Roteirizado pelo próprio
diretor em parceria com Nguyen Hoang Nam e Peter Vo, não há indicações de que
cada um cuidou de um capítulo em específico. Provavelmente a trama foi escrita
totalmente a seis mãos, visto que o longa respeita uma cadência de emoções e os
acontecimentos se relacionam com perfeição. É uma pena que o longa foi lançado
no Brasil diretamente em DVD e sem campanha divulgação, além de ser um homônimo
de uma famosa série de TV (posteriormente um terror americano surgiu com o
mesmo título), o que pode ter levado espectadores a levarem gato por lebre ou
criar preconceitos taxando o produto como um legítimo caça-níquel. Também
colaborou para tal impopularidade o fato do lançamento ter sido feito quando a
onda dos filmes de horror orientais já estava em franca decadência. O fator
novidade já havia esgotado todas as possibilidades de persuasão e realmente
este trabalho em sua premissa não traz nenhuma surpresa. Qualquer pessoa que já
tenha assistido meia dúzia de filmes do tipo mata facilmente a charada do
mistério da casa e compreende a ligação entre os capítulos. Como a maioria dos
produtos orientais as raízes da trama estão em uma crendice espírita, mas a
forma que Vu optou para contar sua história de horror faz toda a diferença. Ao
invés de sustos fáceis e muito sangue, o cineasta optou por investir mais na
ambientação. A parte exterior da casa abandonada passa a sensação de um
realismo assombroso, como se as cenas tivessem sido feitas realmente em uma
construção em ruínas, fora o fato de nunca descobrirmos o que há do lado de
fora de seus muros.
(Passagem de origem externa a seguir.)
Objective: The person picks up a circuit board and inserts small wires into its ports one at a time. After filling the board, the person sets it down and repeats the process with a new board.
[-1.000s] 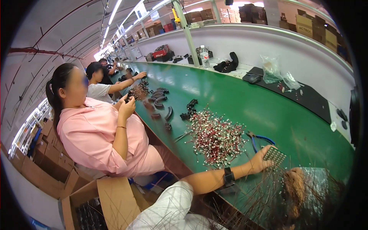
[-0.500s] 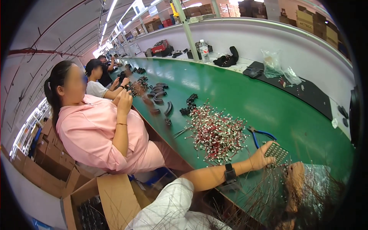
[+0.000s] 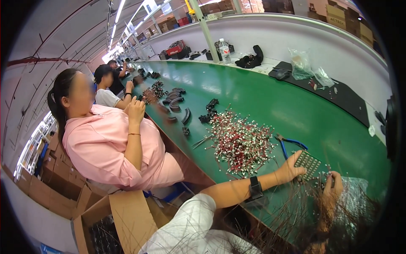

Parece que sempre tem alguém a espreita, medo
potencializado principalmente nas tomadas noturnas que privilegiam o quintal
tomado por um denso matagal envolto em neblina. Para completar, um silêncio
quase onipresente trata de dar a tônica do longa, assim potencializando
qualquer ruído estranho. É uma pena que Sobrenatural tenha passado em
brancas nuvens quando lançado e hoje é um artigo raríssimo, coisa de
colecionador que pode não se dar conta, mas tem em mãos um dos melhores títulos
de horror orientais. Obviamente ele não é revolucionário, possui falhas e
momentos de decepções, mas só por abrir mão de alguns recursos previsíveis para
assustar já é digno de uma avaliação com olhar mais positivo. Quem privilegia
boas histórias certamente deve se envolver com a trama e elogiar a proposital
calmaria da narrativa que mais sugestiona do que mostra, ainda que vez ou outra
surja algum espectro com cabelos escorridos cobrindo o rosto para honrar a
tradição do terror oriental. Faz parte do show.